━━━━━ RAW DATA

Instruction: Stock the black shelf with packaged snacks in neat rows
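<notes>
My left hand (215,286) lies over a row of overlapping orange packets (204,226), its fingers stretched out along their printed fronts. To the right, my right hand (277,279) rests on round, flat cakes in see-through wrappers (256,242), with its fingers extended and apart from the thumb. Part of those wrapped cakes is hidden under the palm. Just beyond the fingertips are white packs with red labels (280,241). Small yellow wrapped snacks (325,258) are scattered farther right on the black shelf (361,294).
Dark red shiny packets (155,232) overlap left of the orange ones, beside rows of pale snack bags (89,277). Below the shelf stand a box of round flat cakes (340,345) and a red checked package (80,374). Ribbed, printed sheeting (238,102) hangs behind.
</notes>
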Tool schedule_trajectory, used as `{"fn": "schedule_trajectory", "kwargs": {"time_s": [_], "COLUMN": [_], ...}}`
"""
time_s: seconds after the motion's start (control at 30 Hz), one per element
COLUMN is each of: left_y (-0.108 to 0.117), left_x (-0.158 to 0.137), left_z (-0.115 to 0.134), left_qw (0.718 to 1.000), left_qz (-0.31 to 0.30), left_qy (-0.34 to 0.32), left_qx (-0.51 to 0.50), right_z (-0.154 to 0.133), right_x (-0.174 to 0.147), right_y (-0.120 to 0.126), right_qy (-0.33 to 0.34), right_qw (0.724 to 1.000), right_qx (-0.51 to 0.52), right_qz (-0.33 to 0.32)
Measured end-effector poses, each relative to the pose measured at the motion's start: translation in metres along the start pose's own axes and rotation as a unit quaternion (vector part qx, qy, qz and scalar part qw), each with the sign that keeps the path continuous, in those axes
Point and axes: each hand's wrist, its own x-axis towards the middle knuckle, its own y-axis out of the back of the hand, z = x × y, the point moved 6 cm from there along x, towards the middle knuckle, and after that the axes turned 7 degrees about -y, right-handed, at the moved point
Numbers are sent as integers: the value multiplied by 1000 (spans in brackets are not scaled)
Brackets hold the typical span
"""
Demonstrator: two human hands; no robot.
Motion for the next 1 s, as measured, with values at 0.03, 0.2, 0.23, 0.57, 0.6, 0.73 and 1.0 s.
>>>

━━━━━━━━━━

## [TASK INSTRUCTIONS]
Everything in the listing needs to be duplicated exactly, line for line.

## [REPLY TO THE TASK]
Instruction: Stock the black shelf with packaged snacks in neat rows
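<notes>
My left hand (215,286) lies over a row of overlapping orange packets (204,226), its fingers stretched out along their printed fronts. To the right, my right hand (277,279) rests on round, flat cakes in see-through wrappers (256,242), with its fingers extended and apart from the thumb. Part of those wrapped cakes is hidden under the palm. Just beyond the fingertips are white packs with red labels (280,241). Small yellow wrapped snacks (325,258) are scattered farther right on the black shelf (361,294).
Dark red shiny packets (155,232) overlap left of the orange ones, beside rows of pale snack bags (89,277). Below the shelf stand a box of round flat cakes (340,345) and a red checked package (80,374). Ribbed, printed sheeting (238,102) hangs behind.
</notes>
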Tool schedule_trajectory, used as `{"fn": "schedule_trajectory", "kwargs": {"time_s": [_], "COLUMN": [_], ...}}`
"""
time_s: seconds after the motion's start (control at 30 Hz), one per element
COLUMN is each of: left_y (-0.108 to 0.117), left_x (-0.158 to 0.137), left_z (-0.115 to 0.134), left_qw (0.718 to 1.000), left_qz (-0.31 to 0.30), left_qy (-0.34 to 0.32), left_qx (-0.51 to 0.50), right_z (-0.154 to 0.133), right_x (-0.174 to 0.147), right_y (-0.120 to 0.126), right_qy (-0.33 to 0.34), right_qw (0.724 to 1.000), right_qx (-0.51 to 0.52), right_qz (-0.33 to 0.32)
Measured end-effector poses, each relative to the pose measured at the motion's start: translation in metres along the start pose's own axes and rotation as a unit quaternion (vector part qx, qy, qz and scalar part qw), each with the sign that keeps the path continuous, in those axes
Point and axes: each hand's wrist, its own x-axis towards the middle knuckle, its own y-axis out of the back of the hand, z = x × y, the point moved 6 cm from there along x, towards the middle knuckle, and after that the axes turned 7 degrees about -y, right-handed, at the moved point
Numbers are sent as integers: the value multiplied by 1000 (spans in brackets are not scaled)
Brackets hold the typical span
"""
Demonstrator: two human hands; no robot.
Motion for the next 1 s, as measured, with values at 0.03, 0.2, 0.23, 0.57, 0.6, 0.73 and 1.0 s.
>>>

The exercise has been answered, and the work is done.